WORK ITEM:
Return the lines below exactly as they appear, please, starting with the first and ending with the one that contains "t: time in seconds".

++++++

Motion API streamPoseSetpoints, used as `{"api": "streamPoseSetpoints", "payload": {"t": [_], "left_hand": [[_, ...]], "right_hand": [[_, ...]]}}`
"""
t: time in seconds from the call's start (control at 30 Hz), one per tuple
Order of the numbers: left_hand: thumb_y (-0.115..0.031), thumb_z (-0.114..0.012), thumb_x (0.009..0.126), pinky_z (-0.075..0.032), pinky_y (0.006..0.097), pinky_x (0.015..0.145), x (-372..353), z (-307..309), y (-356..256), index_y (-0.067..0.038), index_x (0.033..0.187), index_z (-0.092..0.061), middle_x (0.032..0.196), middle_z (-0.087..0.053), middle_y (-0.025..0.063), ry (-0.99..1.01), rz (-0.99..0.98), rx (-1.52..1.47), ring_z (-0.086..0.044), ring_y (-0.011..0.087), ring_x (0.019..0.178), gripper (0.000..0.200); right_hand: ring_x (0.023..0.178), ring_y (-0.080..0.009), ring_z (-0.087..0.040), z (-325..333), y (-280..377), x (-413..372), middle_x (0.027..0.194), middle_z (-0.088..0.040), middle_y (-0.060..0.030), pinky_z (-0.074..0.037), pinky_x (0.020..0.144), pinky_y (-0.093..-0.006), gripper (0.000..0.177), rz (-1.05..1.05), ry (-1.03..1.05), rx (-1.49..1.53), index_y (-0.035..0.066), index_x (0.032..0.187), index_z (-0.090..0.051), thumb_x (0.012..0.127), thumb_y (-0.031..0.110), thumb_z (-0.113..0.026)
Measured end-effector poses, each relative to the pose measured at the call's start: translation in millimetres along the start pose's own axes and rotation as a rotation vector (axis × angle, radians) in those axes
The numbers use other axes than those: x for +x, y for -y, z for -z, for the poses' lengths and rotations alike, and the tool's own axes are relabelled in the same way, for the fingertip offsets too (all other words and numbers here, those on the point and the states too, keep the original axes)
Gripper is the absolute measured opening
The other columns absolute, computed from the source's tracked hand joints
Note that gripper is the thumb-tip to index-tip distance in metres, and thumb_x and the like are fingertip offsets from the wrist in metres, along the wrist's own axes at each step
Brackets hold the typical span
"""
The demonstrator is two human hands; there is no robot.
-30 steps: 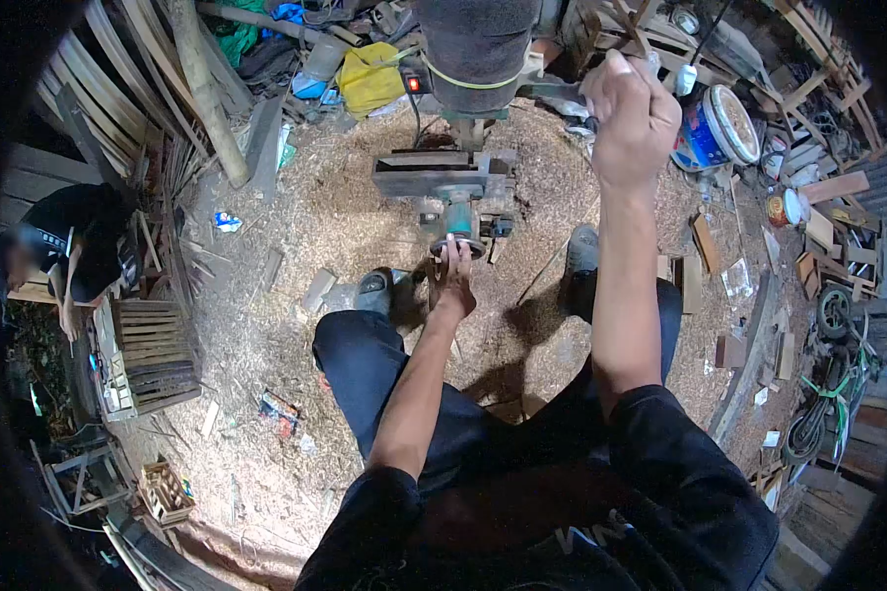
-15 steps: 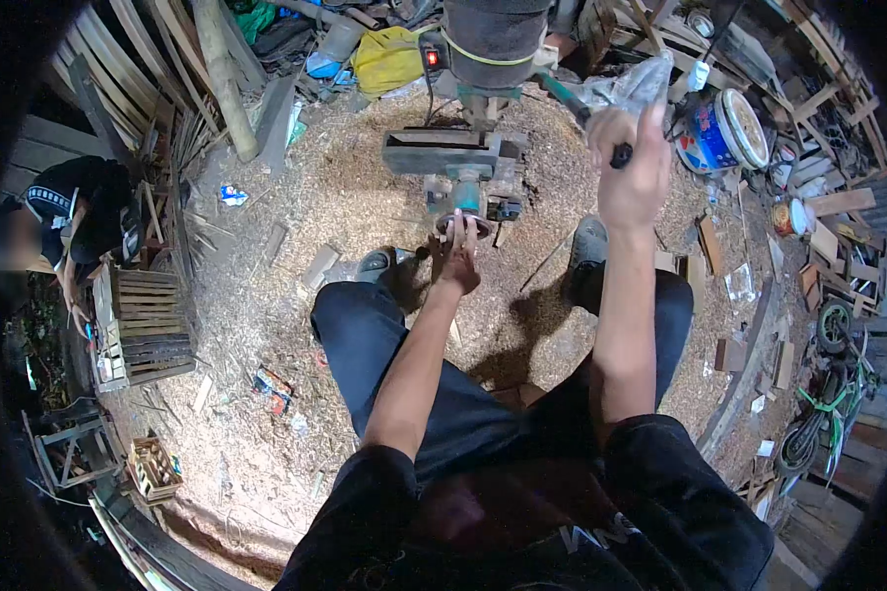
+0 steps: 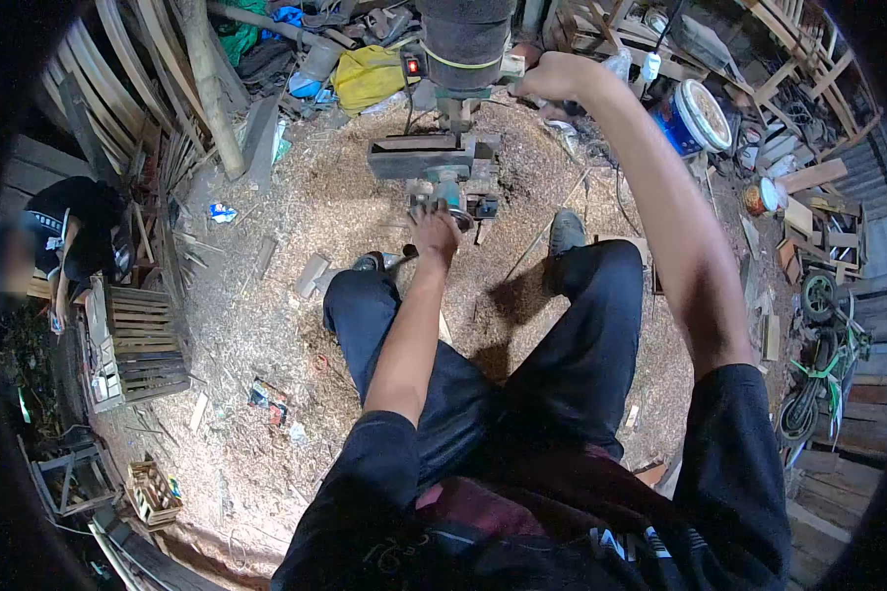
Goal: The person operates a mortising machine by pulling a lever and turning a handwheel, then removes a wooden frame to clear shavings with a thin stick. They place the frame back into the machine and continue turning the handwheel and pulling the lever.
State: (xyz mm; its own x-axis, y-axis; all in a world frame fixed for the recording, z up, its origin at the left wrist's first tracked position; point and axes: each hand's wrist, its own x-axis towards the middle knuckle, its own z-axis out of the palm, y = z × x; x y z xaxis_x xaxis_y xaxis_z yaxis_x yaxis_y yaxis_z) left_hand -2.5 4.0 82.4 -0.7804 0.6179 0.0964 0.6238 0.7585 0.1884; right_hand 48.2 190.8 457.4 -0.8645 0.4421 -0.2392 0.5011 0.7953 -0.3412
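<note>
A drilling machine with a dark motor housing [image 3: 466,39] stands in front of me. Under its head, a long timber piece [image 3: 419,158] lies in the vise area. My left hand [image 3: 436,232] is curled over the handwheel [image 3: 460,219] on the near side of the machine, covering much of its rim. High beside the motor housing, my right hand [image 3: 554,77] is bent with its fingers turned down and mostly hidden. It appears closed around the feed lever, whose shaft is out of sight behind it.
Wood shavings cover the floor [image 3: 266,335]. At left, another person [image 3: 74,217] bends near a slatted crate [image 3: 148,330]. A yellow sack [image 3: 373,79] lies behind the machine. A blue-and-white bucket [image 3: 695,118] and a green motorbike [image 3: 826,364] are at right.
My right hand has moved up and left, away from me, toward the motor housing, and the lever is now hidden. My left hand has shifted to the handwheel's left side.
</note>
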Motion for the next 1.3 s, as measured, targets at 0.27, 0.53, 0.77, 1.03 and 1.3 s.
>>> {"api": "streamPoseSetpoints", "payload": {"t": [0.27,0.53,0.77,1.03,1.3], "left_hand": [[-0.023,-0.038,0.094,-0.049,0.0492,0.090,40,-21,29,-0.004,0.117,-0.057,0.112,-0.063,0.0242,0.360,-0.114,-0.249,-0.061,0.0418,0.104,0.035],[-0.017,-0.052,0.088,-0.046,0.0455,0.097,43,-18,18,-0.003,0.113,-0.060,0.124,-0.056,0.0232,0.363,0.024,-0.341,-0.054,0.0401,0.115,0.029],[-0.011,-0.062,0.079,-0.042,0.0428,0.102,38,-29,16,0.001,0.107,-0.061,0.125,-0.053,0.0218,0.121,0.013,-0.421,-0.050,0.0384,0.117,0.030],[-0.009,-0.058,0.081,-0.043,0.0441,0.099,32,-3,13,0.004,0.104,-0.062,0.120,-0.053,0.0244,0.126,-0.042,-0.396,-0.051,0.0389,0.114,0.026],[-0.010,-0.057,0.084,-0.044,0.0460,0.095,27,2,11,0.003,0.103,-0.062,0.113,-0.055,0.0234,0.123,-0.040,-0.452,-0.052,0.0398,0.109,0.024]], "right_hand": [[0.067,-0.0301,-0.067,-48,-13,-24,0.072,-0.067,-0.0216,-0.053,0.066,-0.0401,0.031,-0.123,-0.205,0.122,-0.011,0.076,-0.065,0.074,0.020,-0.058],[0.086,-0.0432,-0.066,-89,-20,-43,0.084,-0.065,-0.0330,-0.052,0.077,-0.0472,0.035,-0.209,-0.139,0.223,-0.010,0.098,-0.062,0.080,0.020,-0.060],[0.090,-0.0440,-0.063,-164,-47,-40,0.085,-0.064,-0.0283,-0.049,0.079,-0.0477,0.030,-0.204,-0.365,0.245,-0.006,0.101,-0.059,0.082,0.018,-0.060],[0.091,-0.0510,-0.059,-244,-67,-40,0.096,-0.061,-0.0338,-0.045,0.082,-0.0569,0.041,-0.180,-0.413,0.377,-0.006,0.123,-0.042,0.087,0.009,-0.055],[0.097,-0.0508,-0.056,-287,-76,-37,0.102,-0.057,-0.0336,-0.044,0.081,-0.0545,0.051,-0.145,-0.407,0.468,-0.005,0.136,-0.032,0.091,0.010,-0.052]]}}
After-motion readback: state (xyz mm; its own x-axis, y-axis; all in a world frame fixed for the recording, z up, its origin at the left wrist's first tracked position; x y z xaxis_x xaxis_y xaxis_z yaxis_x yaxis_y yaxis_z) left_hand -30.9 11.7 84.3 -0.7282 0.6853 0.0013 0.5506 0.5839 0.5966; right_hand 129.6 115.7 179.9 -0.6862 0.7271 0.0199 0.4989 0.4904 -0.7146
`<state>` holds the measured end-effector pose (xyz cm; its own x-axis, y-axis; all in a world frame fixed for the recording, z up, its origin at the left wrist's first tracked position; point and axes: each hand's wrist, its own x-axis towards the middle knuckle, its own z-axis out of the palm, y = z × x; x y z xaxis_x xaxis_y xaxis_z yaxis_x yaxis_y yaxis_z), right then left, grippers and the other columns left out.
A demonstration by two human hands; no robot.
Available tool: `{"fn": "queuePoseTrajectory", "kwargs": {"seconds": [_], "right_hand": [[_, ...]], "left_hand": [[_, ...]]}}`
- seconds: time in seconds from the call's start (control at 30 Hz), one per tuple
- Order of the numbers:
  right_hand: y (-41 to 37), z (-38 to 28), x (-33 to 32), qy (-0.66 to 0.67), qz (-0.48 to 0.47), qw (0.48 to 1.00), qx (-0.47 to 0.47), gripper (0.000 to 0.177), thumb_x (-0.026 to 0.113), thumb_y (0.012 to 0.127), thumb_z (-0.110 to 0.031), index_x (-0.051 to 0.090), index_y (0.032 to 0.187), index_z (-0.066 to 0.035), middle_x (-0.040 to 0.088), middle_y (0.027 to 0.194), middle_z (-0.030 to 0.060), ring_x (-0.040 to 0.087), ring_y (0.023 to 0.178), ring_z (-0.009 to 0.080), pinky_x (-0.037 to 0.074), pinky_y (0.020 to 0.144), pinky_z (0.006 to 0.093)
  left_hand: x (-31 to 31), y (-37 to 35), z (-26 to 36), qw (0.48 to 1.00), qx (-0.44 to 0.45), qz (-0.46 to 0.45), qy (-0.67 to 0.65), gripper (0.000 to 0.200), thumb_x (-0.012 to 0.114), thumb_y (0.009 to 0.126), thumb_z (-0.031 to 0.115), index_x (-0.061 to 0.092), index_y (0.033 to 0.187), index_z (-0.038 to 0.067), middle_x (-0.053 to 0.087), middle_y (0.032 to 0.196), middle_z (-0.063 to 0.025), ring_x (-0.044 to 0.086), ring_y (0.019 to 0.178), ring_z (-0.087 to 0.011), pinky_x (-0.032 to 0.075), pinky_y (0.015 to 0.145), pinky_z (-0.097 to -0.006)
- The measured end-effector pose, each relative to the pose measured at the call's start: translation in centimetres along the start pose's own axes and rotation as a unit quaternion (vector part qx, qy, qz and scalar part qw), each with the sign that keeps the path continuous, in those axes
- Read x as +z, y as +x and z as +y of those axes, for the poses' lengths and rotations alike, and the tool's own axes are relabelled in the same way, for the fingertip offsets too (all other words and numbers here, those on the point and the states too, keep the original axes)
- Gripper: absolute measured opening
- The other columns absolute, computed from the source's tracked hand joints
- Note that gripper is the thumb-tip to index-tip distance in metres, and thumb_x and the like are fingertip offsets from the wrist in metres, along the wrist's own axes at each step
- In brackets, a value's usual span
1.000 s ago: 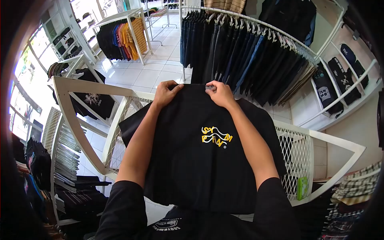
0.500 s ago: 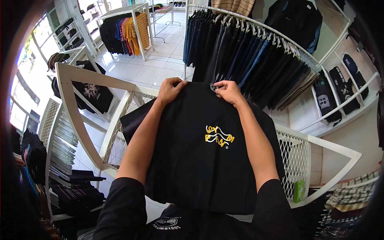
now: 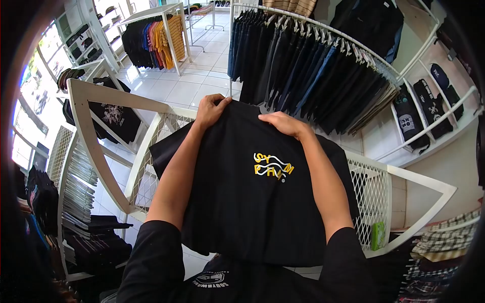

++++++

SOLUTION TO THE PROBLEM:
Motion API streamPoseSetpoints, used as `{"api": "streamPoseSetpoints", "payload": {"t": [_], "left_hand": [[_, ...]], "right_hand": [[_, ...]]}}`
"""
t: time in seconds from the call's start (control at 30 Hz), one per tuple

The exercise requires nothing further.